#### [Task statement]
Show every line of the records below that contains the word "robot".

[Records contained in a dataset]
****************************************
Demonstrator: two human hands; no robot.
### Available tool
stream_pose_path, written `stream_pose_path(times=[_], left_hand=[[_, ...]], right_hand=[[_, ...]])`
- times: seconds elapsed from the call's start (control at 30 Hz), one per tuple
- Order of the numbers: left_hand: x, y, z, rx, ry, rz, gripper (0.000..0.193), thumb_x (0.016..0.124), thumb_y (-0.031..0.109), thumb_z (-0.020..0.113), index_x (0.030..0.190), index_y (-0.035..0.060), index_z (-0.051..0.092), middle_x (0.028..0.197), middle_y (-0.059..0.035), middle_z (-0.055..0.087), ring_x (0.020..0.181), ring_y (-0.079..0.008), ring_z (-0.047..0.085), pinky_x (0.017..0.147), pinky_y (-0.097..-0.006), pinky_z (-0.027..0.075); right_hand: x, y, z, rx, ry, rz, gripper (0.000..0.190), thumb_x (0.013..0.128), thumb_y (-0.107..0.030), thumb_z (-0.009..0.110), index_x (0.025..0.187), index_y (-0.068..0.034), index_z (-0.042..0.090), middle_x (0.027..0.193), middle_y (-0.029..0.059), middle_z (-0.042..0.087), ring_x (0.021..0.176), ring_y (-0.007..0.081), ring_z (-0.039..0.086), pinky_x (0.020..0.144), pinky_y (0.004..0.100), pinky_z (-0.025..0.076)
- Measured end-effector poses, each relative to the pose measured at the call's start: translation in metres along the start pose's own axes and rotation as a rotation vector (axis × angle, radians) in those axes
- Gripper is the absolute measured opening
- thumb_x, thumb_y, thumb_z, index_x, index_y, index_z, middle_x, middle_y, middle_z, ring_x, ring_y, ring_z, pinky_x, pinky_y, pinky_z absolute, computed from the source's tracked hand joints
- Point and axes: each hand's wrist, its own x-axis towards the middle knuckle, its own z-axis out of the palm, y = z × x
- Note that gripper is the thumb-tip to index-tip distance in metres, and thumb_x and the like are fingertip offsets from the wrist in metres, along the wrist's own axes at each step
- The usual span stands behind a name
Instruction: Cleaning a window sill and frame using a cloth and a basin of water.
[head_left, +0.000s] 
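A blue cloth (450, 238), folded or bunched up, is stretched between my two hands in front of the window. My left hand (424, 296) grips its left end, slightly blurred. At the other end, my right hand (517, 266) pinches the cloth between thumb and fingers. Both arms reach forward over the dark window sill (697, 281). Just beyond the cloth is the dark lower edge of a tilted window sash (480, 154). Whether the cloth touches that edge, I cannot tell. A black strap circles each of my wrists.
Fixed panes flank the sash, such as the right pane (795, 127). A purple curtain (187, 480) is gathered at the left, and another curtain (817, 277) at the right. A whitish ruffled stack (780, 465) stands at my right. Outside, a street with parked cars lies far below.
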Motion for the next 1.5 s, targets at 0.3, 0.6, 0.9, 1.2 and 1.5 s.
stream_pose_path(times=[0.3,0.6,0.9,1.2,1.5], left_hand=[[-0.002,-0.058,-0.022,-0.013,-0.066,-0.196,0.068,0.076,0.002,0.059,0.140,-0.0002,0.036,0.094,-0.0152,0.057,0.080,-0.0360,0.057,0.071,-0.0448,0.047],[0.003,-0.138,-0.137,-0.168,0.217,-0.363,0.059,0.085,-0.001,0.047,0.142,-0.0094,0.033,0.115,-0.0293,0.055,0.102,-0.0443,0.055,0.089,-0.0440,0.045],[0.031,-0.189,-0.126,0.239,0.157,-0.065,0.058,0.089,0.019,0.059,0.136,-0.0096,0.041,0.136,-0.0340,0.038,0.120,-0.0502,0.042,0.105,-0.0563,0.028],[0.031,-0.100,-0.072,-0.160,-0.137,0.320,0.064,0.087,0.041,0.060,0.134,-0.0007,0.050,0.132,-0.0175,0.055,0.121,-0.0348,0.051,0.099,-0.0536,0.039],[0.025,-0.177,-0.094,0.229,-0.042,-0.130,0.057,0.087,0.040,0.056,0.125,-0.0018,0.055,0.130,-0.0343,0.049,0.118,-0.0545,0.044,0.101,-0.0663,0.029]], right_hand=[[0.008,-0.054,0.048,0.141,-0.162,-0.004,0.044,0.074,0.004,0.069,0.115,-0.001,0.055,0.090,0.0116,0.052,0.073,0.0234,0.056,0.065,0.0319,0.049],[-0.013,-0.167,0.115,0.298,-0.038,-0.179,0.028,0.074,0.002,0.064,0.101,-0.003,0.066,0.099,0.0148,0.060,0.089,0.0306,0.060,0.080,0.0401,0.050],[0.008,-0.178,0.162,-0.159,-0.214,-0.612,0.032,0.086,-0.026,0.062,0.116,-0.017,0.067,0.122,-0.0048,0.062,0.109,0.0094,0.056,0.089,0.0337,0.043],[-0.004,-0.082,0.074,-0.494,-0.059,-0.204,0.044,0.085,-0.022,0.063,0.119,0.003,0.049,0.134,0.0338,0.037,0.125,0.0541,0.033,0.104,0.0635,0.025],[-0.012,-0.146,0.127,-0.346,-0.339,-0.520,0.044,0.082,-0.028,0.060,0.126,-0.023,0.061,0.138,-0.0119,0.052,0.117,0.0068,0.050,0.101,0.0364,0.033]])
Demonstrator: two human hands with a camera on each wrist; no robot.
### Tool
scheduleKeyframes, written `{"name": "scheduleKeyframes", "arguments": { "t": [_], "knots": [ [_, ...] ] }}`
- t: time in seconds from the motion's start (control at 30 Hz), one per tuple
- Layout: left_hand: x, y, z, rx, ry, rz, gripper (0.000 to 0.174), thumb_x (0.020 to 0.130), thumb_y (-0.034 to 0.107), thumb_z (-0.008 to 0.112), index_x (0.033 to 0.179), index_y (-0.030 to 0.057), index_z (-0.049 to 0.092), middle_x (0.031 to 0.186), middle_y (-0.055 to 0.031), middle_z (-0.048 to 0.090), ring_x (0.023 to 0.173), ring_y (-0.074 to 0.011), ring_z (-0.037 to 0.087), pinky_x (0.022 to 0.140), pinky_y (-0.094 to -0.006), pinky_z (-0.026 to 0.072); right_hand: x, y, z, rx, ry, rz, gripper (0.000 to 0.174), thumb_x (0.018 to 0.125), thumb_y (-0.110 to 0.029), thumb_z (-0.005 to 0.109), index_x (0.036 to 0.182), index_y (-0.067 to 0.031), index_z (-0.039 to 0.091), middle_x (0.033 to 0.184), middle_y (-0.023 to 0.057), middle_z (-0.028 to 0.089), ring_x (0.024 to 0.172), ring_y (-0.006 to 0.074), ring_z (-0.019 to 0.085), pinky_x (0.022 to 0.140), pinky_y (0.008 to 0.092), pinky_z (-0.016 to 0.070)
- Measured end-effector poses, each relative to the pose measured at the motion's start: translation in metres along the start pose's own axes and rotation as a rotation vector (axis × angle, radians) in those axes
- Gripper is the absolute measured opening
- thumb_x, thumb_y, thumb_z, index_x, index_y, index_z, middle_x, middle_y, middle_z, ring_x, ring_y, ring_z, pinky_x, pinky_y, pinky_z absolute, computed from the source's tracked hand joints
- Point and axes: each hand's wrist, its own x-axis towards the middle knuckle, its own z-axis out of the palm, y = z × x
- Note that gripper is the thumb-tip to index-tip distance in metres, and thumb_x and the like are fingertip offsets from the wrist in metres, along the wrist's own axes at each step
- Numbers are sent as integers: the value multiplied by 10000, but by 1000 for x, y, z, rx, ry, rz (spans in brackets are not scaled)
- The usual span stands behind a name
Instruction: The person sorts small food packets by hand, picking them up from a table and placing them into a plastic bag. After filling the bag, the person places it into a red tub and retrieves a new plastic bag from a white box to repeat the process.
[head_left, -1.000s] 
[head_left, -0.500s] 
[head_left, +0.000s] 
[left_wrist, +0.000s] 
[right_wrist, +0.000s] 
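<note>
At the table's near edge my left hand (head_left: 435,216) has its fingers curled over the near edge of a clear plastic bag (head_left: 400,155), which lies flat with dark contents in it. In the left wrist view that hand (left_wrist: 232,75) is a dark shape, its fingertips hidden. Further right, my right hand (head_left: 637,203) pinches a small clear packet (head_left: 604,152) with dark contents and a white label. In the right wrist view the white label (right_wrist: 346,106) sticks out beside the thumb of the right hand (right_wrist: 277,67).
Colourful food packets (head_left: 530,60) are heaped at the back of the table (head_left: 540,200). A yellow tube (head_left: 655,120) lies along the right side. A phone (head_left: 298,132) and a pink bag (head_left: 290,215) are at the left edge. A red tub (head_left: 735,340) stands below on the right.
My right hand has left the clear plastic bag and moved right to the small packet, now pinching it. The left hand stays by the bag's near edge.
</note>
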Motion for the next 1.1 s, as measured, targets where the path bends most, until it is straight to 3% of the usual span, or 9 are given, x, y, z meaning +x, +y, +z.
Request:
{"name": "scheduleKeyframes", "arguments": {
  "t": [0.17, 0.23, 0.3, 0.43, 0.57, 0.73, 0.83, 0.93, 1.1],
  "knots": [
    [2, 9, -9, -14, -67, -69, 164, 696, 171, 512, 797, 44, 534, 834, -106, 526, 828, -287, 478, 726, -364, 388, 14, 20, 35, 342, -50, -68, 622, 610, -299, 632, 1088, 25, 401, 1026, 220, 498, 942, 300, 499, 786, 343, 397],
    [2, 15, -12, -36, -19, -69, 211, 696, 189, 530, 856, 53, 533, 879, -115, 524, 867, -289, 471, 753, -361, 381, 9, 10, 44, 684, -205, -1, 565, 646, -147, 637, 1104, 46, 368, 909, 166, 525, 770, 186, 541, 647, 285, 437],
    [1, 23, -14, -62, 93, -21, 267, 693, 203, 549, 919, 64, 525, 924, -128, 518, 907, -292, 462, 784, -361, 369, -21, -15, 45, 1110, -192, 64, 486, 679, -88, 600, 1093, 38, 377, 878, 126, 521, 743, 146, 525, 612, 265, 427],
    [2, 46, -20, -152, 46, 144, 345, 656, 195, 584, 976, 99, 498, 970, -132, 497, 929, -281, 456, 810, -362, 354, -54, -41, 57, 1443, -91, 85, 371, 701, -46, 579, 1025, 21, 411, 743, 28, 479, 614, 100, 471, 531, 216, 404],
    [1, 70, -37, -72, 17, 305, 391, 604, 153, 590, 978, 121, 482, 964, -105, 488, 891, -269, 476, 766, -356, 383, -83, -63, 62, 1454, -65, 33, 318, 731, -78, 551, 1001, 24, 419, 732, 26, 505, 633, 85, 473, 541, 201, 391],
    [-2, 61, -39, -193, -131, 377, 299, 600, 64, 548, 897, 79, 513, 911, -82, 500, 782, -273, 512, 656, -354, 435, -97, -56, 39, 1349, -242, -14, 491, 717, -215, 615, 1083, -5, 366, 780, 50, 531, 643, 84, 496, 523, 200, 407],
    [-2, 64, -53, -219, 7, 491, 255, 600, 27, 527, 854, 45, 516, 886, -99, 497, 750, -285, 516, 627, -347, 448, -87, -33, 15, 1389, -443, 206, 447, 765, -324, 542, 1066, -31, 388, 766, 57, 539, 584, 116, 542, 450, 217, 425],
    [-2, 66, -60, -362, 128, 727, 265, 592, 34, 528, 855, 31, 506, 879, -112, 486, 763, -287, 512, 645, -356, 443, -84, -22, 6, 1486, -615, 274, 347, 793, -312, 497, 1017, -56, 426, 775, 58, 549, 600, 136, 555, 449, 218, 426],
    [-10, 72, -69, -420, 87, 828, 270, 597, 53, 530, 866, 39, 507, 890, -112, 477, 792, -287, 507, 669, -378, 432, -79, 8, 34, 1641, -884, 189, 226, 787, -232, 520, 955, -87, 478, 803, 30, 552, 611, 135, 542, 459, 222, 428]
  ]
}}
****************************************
#### [Expected answer]
Demonstrator: two human hands; no robot.
Demonstrator: two human hands with a camera on each wrist; no robot.

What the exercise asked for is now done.